Il processo di transizione energetica dai fossili alle rinnovabili chiama in gioco nuove figure professionali e tecnici competenti. Tra i settori che creano più posti di lavoro nel campo delle nuove energie spicca il fotovoltaico. Lo afferma un recente rapporto stilato dalla International Renewable Energy Agency, IRENA.
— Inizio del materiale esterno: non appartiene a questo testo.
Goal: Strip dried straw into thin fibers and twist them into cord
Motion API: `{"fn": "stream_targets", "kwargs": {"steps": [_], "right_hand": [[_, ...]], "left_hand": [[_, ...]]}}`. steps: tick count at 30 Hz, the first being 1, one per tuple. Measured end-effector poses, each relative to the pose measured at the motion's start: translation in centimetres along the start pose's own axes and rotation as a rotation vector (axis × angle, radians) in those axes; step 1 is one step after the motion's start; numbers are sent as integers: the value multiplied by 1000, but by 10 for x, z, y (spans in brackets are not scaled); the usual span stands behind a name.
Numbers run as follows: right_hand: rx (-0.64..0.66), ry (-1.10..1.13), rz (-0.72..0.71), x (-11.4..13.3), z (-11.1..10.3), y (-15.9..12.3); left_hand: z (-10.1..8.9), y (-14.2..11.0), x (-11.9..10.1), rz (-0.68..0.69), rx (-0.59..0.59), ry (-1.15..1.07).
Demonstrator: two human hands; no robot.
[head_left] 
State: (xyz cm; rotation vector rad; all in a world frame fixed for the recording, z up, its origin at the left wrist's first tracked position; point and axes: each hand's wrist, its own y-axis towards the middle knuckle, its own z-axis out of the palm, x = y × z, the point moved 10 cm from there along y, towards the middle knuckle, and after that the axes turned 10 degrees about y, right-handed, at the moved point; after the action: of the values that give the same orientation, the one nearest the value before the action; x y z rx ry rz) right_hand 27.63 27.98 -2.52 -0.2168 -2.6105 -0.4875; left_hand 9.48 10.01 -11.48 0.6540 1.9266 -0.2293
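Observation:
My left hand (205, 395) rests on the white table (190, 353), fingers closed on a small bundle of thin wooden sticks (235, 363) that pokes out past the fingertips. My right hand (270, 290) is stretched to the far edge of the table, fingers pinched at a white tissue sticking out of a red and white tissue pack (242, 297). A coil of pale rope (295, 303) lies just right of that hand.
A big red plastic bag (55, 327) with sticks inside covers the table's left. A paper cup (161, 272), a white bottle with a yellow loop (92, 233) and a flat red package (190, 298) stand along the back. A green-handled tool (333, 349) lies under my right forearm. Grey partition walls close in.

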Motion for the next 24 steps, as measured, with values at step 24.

Lo scorso anno in tutto il mondo si contavano 2,3 milioni di posti di lavoro nel settore del fotovoltaico. Per quanto riguarda i dati sull’occupazione complessiva nel campo delle rinnovabili, il 2013 è stato un anno d’oro che ha visto crescere le ricadute occupazionali della rivoluzione energetica sostenibile. Nel 2012 in tutto il mondo i posti di lavoro nella filiera delle rinnovabili ammontavano a 5,7 milioni. Nel 2013 hanno raggiunto quota 6,5 milioni con un incremento pari al 14%. Una percentuale affatto trascurabile, se si considera la dilagante crisi occupazionale che sta interessando ormai da qualche anno tutto il mondo occidentale e non solo. Il segno più in tanti altri settori sembra ormai un miraggio. Come ha sottolineato Adnan Z. Amin, direttore generale di IRENA:

 

I 6,5 milioni di persone impiegate direttamente o indirettamente nelle rinnovabili dimostrano che questo settore non è più di nicchia, ma sta creando occupazione in modo significativo in tutto il mondo.